I spent about an hour with Julie and Jasmine. Julie was considering putting Jasmine down, but she seemed comfortable to me and warm, plus she was still eating and drinking. She was also talking to Julie and seemed much more comfortable with Julie in the stall with her. Jasmine asked for a drink. Sherl and I managed to raise her head high enough off the ground that Julie was able to put the bucket under her nose and let her have a good drink. Julie asked what I would do and I asked her what Dr Long recommended. Dr Long had said to wait until the morning. I figured that meant he was waiting on the blood work before proceeding. I told Julie that if it was me, as long as Jasmine was eating and drinking I would wait until Dr Long made the call. She seemed more at peace with her decision.

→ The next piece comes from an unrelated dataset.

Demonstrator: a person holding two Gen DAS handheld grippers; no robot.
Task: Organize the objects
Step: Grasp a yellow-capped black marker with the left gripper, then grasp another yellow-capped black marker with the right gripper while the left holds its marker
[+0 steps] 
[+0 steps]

The blood work came back negative. There was no virus or disease. The best guess Dr Long has is that she had an aneurysm in her brain or spine that left her paralyzed. Julie was with her when they let her go.

Relief there was no serious virus going through the barn. Relief that it was just old age and the inevitable turning of the wheel. So very sad that Julie lost her companion of twenty two years. Some comfort in knowing there was nothing that could be or could have been done. Glad I was able to help her get a final drink, since she was so thirsty. Wish I could have had more words of comfort for Julie.

I know how hard that decision is. I made it when I thought Ashke was dying of colic. I've made it three times with my dogs in the past couple of years. Will have to make it again some with one very old dog and two old cats. It sucks. Every time it sucks.

Very thankful I didn't have to make it with Ashke this week.

So relieved.

But very sad.


  1. so sad. my old guy is 25 this month and I hate to think about something like that. But on the positive side it sounds like she had a long and wonderful life.

  2. SO very sad. Hoping that the horses stop spreading the fever and this is an occurrence no one has to experience again any time soon.

  3. Oh, many mixed emotions. Glad it wasn't a contagious virus but so sad for the loss of a sweet old horse.

  4. How absolutely heart breaking. I am glad that it wasn't something contagious, but I am so sorry for Julie :(

  5. Oh how awful! I'm glad it wasn't the virus, but I'm so sorry for Julie. Sometimes it's easier when we know it's coming, when we know they have something terminal and we're just waiting for when the moment comes when they're having more bad days than good days and we can set them free. When having to make that decision comes upon us suddenly it can be so incredibly heartbreaking.

  6. Gosh, what a scary situation. What a terrible thing to have to go through.